Site icon Parade.id

Anggota DPR Singgung Klaim Pemerintah soal Penanganan Pandemi Terkendali

Dok: republika.co.id

Jakarta (PARADE.ID)- Kasus COVID-19 di Indonesia hingga Selasa (26/1/2021) sudah mencapai angka 1.012.350 kasus. Angka ini lebih banyak dari total seluruh kasus di negara-negara Asia Tenggara lainnya yang berjumlah 917.279 kasus.

Anggota Komisi IX DPR RI Netty Prasetiyani Aher menyinggung  penanganan pandemi yang masih berantakan dari hulu ke hilir.

“Dari hulu ke hilir penanganan COVID-19 oleh pemerintah masih berantakan. Sejumlah persoalan masih jadi PR di lapangan, mulai dari 3T yang rendah dan belum merata, prokes 3M yang longgar, kekurangan ruang isolasi dan nakes, realisasi insentif nakes yang belum 100 persen, sengkarut data vaksinasi, hingga buruknya  komunikasi publik,” kata Netty dalam keterangan media, Rabu (27/1/2021).

Netty  juga menyebut adanya dugaan   moral hazard dalam pengelolaan  anggaran pandemi triliunan rupiah, yang seolah jadi bancakan untuk  memperkaya diri dan kelompok, seperti dalam distribusi  bansos, Kartu Prakerja, dan BPJS Ketenagakerjaan.

“Jadi kalau pemerintah menyebut telah mengendalikan krisis pandemi dan ekonomi dengan baik, menurut saya, ini asumsi-asumsi yang patut dipertanyakan kebenarannya,” kata Ketua Tim COVID-19 FPKS DPR RI ini.

“Di mana letak keberhasilannya? Apa ukuran dan indikatornya?
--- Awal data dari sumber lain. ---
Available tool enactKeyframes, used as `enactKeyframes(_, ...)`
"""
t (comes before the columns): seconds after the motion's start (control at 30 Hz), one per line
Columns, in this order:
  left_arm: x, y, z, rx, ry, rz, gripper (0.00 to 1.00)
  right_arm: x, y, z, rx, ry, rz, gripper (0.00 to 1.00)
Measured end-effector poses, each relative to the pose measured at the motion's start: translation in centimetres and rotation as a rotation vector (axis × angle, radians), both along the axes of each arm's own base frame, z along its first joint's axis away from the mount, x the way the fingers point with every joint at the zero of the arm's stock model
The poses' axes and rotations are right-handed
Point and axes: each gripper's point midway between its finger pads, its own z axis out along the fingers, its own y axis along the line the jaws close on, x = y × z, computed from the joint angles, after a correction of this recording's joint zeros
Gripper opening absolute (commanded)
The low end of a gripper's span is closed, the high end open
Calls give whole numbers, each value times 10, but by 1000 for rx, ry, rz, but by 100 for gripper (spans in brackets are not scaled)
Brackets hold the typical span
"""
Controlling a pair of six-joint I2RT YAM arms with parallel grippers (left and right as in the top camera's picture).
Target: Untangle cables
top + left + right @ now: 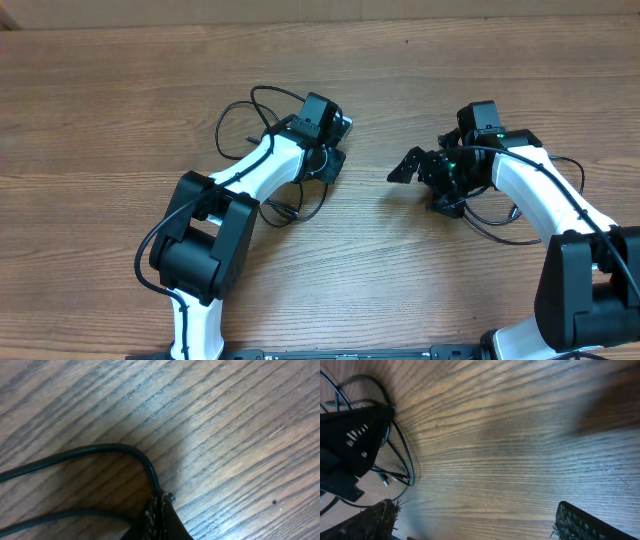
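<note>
Overhead: cables (pixel 222 128) lie in loose black loops on worktop (pixel 120 80), bunched round left end effector (pixel 335 162). Right end effector (pixel 425 185) well apart, spread wide, empty.
Risk: nothing anchors bundle, so lift drags it whole.

Left wrist: fingers (pixel 152 517) pressed together, thin cord running into tips, apparently pinched.
Risk: cord slips out, or pull tightens tangle.

Right wrist: loops overlap beside left end effector, small plug end (pixel 384 479) lying loose.
Risk: snagging.

Table (pixel 380 260) centre lies open; cables (pixel 100 447) crowd the left tool (pixel 159 510).
</note>
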Motion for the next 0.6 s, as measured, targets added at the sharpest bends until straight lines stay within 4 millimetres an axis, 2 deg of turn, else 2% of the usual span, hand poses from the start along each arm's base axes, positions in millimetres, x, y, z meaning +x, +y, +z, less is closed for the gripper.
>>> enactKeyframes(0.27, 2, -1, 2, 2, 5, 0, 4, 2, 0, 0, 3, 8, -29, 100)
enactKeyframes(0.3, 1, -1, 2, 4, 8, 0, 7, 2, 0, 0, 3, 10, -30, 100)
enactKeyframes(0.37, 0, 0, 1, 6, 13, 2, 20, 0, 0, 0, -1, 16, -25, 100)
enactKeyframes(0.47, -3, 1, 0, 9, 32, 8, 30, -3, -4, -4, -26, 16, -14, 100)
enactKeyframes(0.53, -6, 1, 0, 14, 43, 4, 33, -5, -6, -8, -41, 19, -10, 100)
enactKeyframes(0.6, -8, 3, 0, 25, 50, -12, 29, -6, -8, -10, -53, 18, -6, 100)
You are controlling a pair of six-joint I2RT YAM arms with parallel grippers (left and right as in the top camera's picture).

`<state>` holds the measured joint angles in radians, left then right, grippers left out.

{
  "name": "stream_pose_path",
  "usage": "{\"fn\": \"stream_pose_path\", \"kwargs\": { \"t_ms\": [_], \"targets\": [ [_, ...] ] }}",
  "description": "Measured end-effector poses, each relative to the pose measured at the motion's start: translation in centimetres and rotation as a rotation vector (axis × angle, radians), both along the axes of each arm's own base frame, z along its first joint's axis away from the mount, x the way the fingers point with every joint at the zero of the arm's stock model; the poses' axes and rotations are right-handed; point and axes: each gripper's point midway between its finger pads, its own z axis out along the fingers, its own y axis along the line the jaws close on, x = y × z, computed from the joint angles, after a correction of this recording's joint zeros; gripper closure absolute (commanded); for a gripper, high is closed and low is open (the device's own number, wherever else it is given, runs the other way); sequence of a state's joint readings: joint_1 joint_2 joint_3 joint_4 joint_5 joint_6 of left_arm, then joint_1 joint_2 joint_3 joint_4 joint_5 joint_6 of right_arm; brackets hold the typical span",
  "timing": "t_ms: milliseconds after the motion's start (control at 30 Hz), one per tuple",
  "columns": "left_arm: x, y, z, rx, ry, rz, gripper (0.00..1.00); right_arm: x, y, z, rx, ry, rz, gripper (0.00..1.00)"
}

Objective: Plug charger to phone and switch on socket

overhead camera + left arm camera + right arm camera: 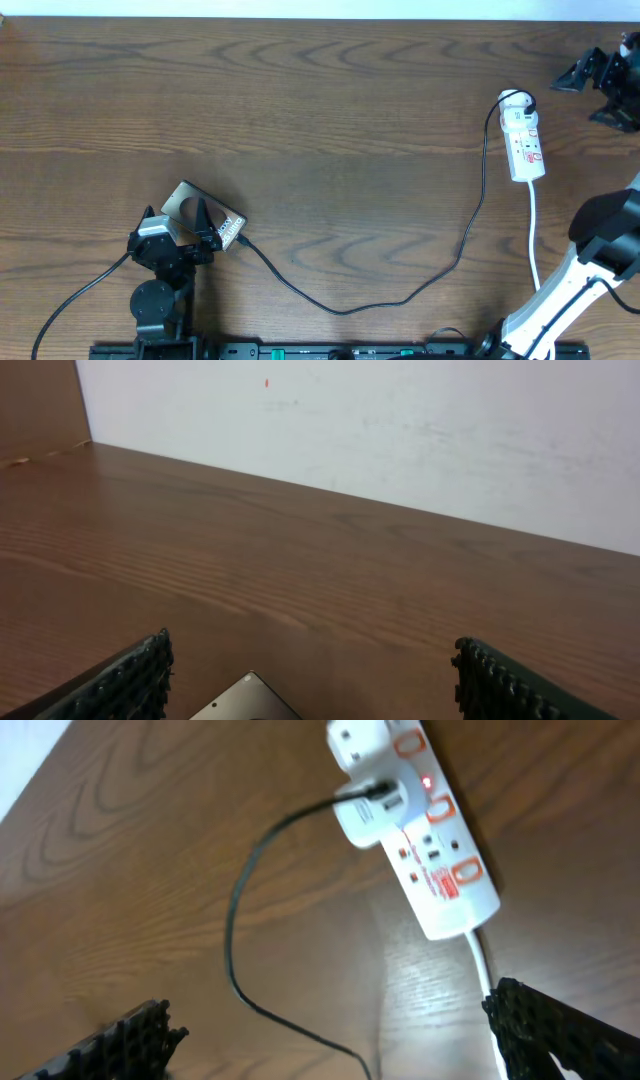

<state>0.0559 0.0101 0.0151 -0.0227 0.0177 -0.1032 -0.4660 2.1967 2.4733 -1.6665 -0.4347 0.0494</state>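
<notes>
The brown-bronze phone [210, 217] lies at the front left of the table; one corner shows in the left wrist view [248, 702]. My left gripper [192, 238] [310, 680] is open, low over the phone, with a finger on either side. The charger cable [340, 309] [235, 935] runs from the phone's right end to the plug in the white socket [524, 140] [440, 870]. I cannot tell whether its tip is seated in the phone. My right gripper [590, 85] [330, 1040] is open and empty, above the table beside the socket.
The socket's white cord [533, 235] [480, 955] runs toward the front edge past the right arm's white link [555, 295]. A white wall [400, 430] borders the far edge of the wooden table [330, 150].
</notes>
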Motion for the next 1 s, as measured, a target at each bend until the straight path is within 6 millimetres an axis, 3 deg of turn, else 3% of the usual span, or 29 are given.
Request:
{"fn": "stream_pose_path", "kwargs": {
  "t_ms": [67,200,233,300,467,533,633,800,1000],
  "targets": [
    [0.0,0.0,0.0,0.0,0.0,0.0,0.12,0.9,0.5,1.1,-0.047,-0.054,0.022,0.01],
    [0.0,0.0,0.0,0.0,0.0,-0.003,0.12,3.7,2.6,5.3,-0.18,-0.247,0.087,0.01],
    [0.0,-0.1,0.0,0.0,0.0,-0.003,0.12,4.4,3.9,7.0,-0.216,-0.315,0.116,0.01],
    [0.0,0.0,0.0,0.0,0.0,-0.003,0.12,5.3,8.2,11.3,-0.301,-0.487,0.212,0.01],
    [0.0,-0.1,0.0,0.0,0.001,-0.003,0.12,5.1,15.0,15.8,-0.43,-0.742,0.39,0.01],
    [0.0,-0.1,0.0,0.0,0.0,-0.003,0.12,3.8,18.2,16.2,-0.489,-0.836,0.496,0.01],
    [0.0,-0.1,0.0,0.0,0.002,-0.004,0.12,1.8,20.3,14.6,-0.553,-0.917,0.587,0.01],
    [0.0,-0.1,0.1,0.0,0.001,-0.004,0.12,-2.4,20.4,10.1,-0.591,-1.012,0.592,0.01],
    [0.0,-0.1,0.1,0.0,0.001,-0.004,0.12,-7.9,20.1,8.4,-0.644,-1.243,0.533,0.01]
  ]
}}
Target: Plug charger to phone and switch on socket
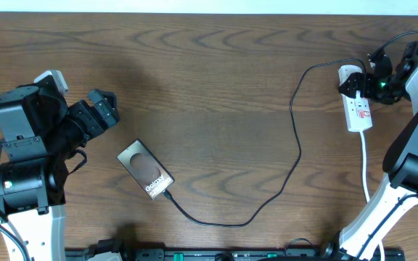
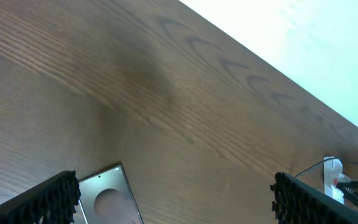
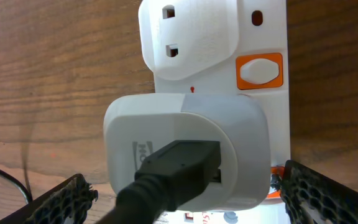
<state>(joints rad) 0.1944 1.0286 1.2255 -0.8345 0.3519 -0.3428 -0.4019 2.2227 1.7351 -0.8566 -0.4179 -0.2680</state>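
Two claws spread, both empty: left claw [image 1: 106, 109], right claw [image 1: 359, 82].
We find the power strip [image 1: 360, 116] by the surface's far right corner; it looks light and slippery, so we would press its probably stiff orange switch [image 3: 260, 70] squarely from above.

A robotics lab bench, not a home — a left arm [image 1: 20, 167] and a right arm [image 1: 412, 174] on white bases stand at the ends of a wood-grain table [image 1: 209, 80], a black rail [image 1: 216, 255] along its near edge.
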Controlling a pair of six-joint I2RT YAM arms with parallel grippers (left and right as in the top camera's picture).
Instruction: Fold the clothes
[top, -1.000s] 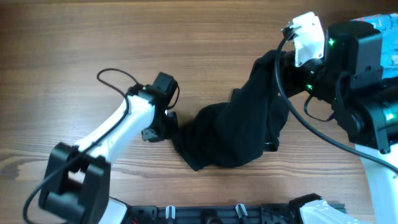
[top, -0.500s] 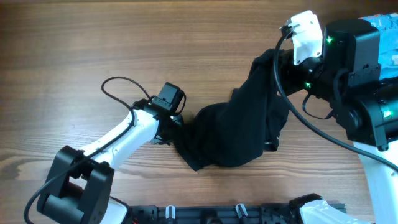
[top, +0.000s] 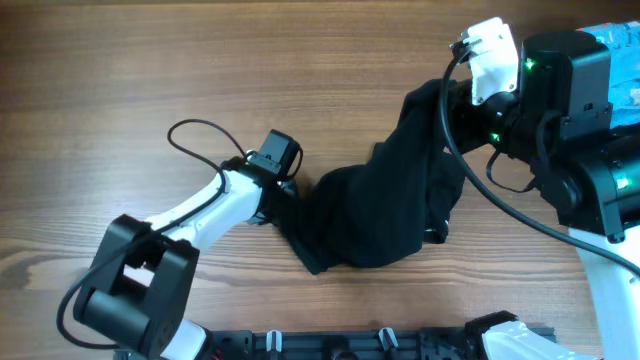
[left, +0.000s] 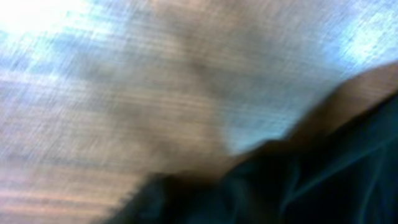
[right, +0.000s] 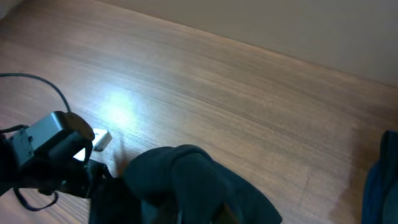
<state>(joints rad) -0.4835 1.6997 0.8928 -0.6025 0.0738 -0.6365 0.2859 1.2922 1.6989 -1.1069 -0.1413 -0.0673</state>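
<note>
The black T-shirt (top: 380, 210) hangs from my right gripper (top: 445, 100) at the upper right and trails down-left onto the wooden table, bunched. The right gripper is shut on the shirt's raised end; in the right wrist view the black fabric (right: 186, 180) drapes over the jaws and hides them. My left gripper (top: 285, 200) is at the shirt's left edge on the table, touching the fabric. The left wrist view is blurred and shows only wood and dark fabric (left: 323, 180); the fingers are not visible. No white label shows.
A light-blue garment (top: 615, 35) lies at the far right top corner, behind the right arm. The left arm's black cable (top: 195, 130) loops over the table. A black rail (top: 380, 345) runs along the front edge. Bare wood spreads to the left and back.
My left gripper has moved right, up against the shirt's left edge, and its arm has swung with it. The right gripper and the raised shirt have hardly moved.
</note>
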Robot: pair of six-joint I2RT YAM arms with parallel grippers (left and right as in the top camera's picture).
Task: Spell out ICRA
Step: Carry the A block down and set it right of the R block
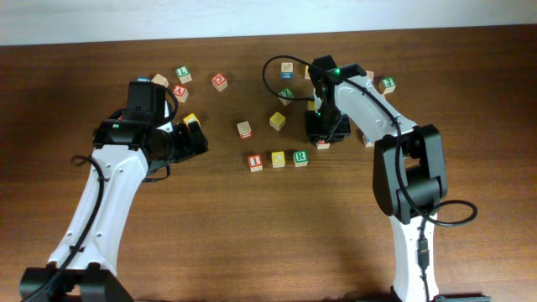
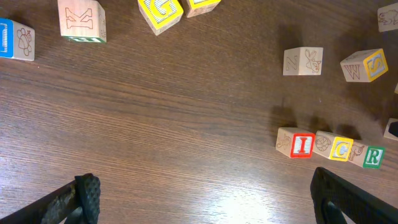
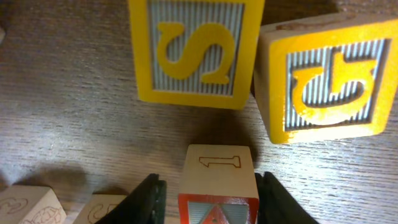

Sementara kasus COVID-19 di Indonesia kembali pecah rekor dan  menjadi yang tertinggi di seluruh Asia Tenggara,” sambungnya.

Angka  positivity rate COVID-19 Indonesia mencapai persentase 33,24 persen, yang artinya lebih dari  enam kali lipat dari angka 5 persen ambang batas minimal positivity rate yang ditetapkan oleh standar Organisasi Kesehatan Dunia (WHO).

Dari sisi ekonomi, menurut dia, kita sudah masuk jurang resesi pada kuartal III-2020. Realisasi laju perekonomian minus 3,49 persen, di mana sebelumnya sempat terperosok ke angka 5,32 persen.

“Jadi tolong dijelaskan, atas dalih apa jika pemerintah klaim telah terjadi keberhasilan pemulihan ekonomi?” tanya Wakil Ketua Fraksi PKS DPR RI.

Terakhir Netty mengingatkan bahwa pandemi COVID-19 ini adalah masalah serius yang penerapan kebijakannya harus tegas, konsisten dan tidak tebang pilih.

Masuknya  WN China di tengah kebijakan penutupan akses oleh pemerintah hingga 8 Februari tentu membuat  kita kaget dan tidak habis pikir. Apa pun alasan pengecualiannya, kejadian tersebut berpotensi menjadi preseden buruk pemerintah di mata publik.

“Rakyat jadi bingung dan bertanya-tanya: semetara mobilitas dan aktivitas mereka dibatasi,  mengapa  orang luar yang berpotensi membawa virus varian baru malah dibiarkan masuk,” katanya.